• Given material:
******************************

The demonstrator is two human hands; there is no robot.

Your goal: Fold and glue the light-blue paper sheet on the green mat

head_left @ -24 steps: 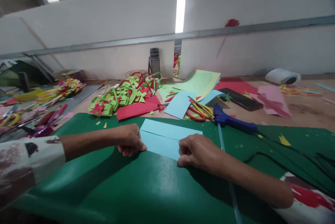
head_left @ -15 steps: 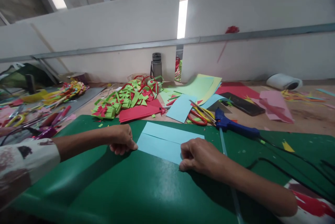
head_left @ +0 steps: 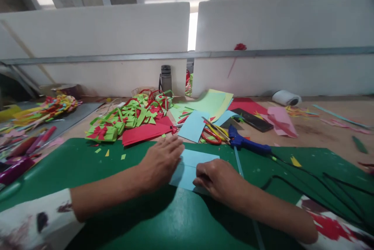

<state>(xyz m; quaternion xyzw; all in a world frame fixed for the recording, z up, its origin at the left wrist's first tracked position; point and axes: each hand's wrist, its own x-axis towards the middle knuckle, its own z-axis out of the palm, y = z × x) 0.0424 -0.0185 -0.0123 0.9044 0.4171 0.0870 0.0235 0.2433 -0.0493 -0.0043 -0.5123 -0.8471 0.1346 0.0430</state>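
Left hand (head_left: 162, 162): fingers flat, open on the blue paper (head_left: 189, 166).
Right hand (head_left: 217, 178): fingers curled; I cannot tell their grip.
Risk: I judge uneven pressure could slide it askew.

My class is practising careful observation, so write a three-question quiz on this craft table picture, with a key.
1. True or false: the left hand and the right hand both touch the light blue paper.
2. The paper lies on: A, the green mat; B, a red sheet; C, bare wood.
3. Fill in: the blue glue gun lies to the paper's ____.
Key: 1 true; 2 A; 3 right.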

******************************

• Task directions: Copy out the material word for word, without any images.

• Result of this exercise:
The demonstrator is two human hands; there is no robot.

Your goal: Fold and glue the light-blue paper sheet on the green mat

head_left @ -24 steps: 
head_left @ -15 steps: 
head_left @ +0 steps: 

<state>(xyz m; quaternion xyzw; all in a world frame fixed for the recording, z up, its origin at the left wrist's first tracked position; point and axes: each hand's wrist, its own x-axis towards the middle knuckle, its own z-axis out of the palm, y = z × x) 0.0424 -0.0185 -0.0123 0.9044 0.4171 0.0870 0.0235 0.2433 -0.0493 -0.0043 -0.5123 -0.8471 0.1346 0.0430</state>
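Left hand (head_left: 162, 162): fingers flat, open on the blue paper (head_left: 189, 166).
Right hand (head_left: 217, 178): fingers curled; I cannot tell their grip.
Risk: I judge uneven pressure could slide it askew.

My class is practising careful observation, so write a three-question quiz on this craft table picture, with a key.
1. True or false: the left hand and the right hand both touch the light blue paper.
2. The paper lies on: A, the green mat; B, a red sheet; C, bare wood.
3. Fill in: the blue glue gun lies to the paper's ____.
Key: 1 true; 2 A; 3 right.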

The output has nothing more to it.